Turned up at a job at an empty rental property & what happens to be sitting out the front with some other obviously unwanted items?
This unreal cabinet is what was there, so i look at the off sider & he says "yeah i know, it'd make a great snake house so i suppose it's going on the ute right?" "YEP" i said.
So anyway, nobody really needed a new house but i figured Alice the yearling Bredli would need it one day so now was as good a time as any LOL.

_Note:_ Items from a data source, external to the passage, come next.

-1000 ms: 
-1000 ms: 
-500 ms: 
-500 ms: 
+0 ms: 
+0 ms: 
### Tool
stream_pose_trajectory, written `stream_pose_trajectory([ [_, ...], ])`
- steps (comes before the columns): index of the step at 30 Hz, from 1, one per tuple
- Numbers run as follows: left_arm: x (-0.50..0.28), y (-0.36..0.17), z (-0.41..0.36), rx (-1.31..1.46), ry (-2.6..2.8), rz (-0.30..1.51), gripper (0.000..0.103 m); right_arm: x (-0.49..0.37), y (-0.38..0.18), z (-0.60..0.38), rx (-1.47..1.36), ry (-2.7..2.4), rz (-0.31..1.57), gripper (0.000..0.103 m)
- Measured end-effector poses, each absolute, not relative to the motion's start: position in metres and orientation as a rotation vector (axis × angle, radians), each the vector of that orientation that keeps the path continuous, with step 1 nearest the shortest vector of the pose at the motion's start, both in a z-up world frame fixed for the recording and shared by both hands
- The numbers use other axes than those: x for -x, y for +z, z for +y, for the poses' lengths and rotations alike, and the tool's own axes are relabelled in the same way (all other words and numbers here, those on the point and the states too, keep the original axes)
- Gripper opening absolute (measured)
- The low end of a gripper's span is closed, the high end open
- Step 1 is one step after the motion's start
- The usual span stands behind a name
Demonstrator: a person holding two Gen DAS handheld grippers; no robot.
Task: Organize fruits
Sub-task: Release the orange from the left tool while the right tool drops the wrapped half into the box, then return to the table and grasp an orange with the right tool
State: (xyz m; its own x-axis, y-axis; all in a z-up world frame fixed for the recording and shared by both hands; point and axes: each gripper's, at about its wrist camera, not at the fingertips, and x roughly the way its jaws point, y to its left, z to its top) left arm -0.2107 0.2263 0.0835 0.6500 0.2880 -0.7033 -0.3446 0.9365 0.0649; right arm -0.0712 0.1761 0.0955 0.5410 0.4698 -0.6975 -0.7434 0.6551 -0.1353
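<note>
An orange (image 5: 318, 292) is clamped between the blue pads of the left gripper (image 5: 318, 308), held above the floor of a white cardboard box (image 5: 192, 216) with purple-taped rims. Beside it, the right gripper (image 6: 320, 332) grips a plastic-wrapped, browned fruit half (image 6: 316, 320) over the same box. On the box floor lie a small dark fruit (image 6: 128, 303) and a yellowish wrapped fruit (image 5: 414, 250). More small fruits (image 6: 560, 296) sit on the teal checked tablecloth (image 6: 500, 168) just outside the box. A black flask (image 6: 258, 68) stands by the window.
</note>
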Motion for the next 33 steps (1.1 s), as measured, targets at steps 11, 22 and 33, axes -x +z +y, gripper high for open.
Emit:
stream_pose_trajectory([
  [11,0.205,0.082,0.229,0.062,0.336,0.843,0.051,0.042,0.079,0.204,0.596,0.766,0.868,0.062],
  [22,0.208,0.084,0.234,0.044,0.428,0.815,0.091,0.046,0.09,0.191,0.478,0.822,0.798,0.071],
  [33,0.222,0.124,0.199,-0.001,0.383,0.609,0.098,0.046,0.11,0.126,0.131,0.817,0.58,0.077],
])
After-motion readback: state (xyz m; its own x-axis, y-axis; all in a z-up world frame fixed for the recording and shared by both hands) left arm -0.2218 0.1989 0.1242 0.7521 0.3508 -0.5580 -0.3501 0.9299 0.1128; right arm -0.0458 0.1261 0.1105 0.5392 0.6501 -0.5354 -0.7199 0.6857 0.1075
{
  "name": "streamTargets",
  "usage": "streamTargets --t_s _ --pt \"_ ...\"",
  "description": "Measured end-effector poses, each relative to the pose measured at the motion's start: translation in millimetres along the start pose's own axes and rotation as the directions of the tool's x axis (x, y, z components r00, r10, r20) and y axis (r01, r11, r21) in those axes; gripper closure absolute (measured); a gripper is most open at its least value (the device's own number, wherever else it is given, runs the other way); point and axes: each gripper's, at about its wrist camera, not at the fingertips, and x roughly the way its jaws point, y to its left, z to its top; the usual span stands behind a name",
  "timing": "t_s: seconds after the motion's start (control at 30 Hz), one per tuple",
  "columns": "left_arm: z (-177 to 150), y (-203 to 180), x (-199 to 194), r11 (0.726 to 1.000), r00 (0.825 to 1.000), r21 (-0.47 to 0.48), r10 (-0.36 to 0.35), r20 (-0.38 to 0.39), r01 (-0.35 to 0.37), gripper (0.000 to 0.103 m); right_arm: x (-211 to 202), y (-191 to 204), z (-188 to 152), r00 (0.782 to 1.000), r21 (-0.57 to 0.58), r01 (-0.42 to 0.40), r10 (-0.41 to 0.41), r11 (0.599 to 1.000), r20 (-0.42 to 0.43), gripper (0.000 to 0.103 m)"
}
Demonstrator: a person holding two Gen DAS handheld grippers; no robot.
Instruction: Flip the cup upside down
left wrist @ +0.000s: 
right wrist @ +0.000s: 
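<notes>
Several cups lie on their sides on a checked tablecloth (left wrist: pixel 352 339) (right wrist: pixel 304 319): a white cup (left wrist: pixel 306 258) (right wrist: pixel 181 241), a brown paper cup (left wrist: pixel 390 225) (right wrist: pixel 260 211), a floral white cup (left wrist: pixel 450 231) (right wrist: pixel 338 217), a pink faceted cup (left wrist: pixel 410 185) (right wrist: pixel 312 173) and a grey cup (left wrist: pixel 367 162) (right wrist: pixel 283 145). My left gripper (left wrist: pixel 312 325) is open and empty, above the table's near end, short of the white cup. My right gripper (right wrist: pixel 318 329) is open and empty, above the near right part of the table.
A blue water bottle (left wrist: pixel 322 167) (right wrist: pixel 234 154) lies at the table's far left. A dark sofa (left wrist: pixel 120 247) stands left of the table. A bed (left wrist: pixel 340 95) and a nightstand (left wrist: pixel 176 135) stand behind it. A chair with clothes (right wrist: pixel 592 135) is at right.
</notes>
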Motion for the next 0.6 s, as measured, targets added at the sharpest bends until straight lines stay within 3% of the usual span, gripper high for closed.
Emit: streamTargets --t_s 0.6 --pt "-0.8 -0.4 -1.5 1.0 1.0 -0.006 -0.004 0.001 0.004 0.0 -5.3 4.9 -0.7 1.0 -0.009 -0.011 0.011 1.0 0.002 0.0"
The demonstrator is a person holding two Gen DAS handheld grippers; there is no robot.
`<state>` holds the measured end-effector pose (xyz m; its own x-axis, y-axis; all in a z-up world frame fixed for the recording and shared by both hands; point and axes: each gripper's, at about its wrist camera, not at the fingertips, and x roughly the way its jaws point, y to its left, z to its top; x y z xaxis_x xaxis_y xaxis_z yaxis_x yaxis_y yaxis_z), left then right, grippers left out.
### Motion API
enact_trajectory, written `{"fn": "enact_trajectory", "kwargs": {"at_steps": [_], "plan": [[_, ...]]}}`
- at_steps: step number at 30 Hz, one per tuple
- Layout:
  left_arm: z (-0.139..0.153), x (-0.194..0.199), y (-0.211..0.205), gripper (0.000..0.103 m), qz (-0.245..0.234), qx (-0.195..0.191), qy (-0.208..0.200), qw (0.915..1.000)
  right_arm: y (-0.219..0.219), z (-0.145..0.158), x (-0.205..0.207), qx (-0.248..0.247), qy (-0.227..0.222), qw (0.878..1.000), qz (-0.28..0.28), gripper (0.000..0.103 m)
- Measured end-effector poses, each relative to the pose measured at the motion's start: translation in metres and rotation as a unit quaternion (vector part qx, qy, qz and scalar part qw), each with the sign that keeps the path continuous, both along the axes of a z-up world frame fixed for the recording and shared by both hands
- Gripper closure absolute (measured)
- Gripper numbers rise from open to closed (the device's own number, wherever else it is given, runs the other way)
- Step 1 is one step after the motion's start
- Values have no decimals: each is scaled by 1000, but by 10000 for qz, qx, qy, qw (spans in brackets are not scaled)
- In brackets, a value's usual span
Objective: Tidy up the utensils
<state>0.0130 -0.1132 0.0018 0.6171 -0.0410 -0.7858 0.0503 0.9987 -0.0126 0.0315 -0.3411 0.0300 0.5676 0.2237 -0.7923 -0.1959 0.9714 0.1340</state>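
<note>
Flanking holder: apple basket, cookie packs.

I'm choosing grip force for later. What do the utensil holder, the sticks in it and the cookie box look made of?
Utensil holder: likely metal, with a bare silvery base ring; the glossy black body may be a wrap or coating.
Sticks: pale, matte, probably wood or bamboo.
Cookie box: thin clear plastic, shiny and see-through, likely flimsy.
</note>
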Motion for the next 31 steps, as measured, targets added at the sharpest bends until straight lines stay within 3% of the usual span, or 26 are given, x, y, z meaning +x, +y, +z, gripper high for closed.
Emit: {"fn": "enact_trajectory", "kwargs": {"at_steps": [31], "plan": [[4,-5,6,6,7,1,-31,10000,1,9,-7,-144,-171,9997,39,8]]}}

She'll be moving in some time next week.


----------



## CrystalMoon (Mar 22, 2014)

Oh that would be so much easier than my DIY projects(building snake enclosures)I am actually dangerous with power tools lol, my poor reptiles are cringing with embarrassment from underneath their hides :lol: I keep saying they're in shed just to spare my own feelings :shock:
That looks absolutely awesome PS great score


----------



## andynic07 (Mar 22, 2014)

CrystalMoon said:


> Oh that would be so much easier than my DIY projects(building snake enclosures)I am actually dangerous with power tools lol, my poor reptiles are cringing with embarrassment from underneath their hides :lol: I keep saying they're in shed just to spare my own feelings :shock:
> That looks absolutely awesome PS great score


I am sure they would be proud if they had feelings.


----------



## The_Geeza (Mar 22, 2014)

Your just making room for yur next purchase !!!


----------



## PappaSmurf (Mar 23, 2014)

The_Geeza said:


> Your just making room for yur next purchase !!!




Oh no, the secret is out,,,,,,,,,,,,,,,,,,,,,,pleeeeeeaaaaase don't tell my missus.


----------



## MissDangerous (Mar 23, 2014)

Looks awesome!! Your enclosures are always so well done


----------



## critterguy (Mar 23, 2014)

Pretty sweet find and great job on the conversion.


----------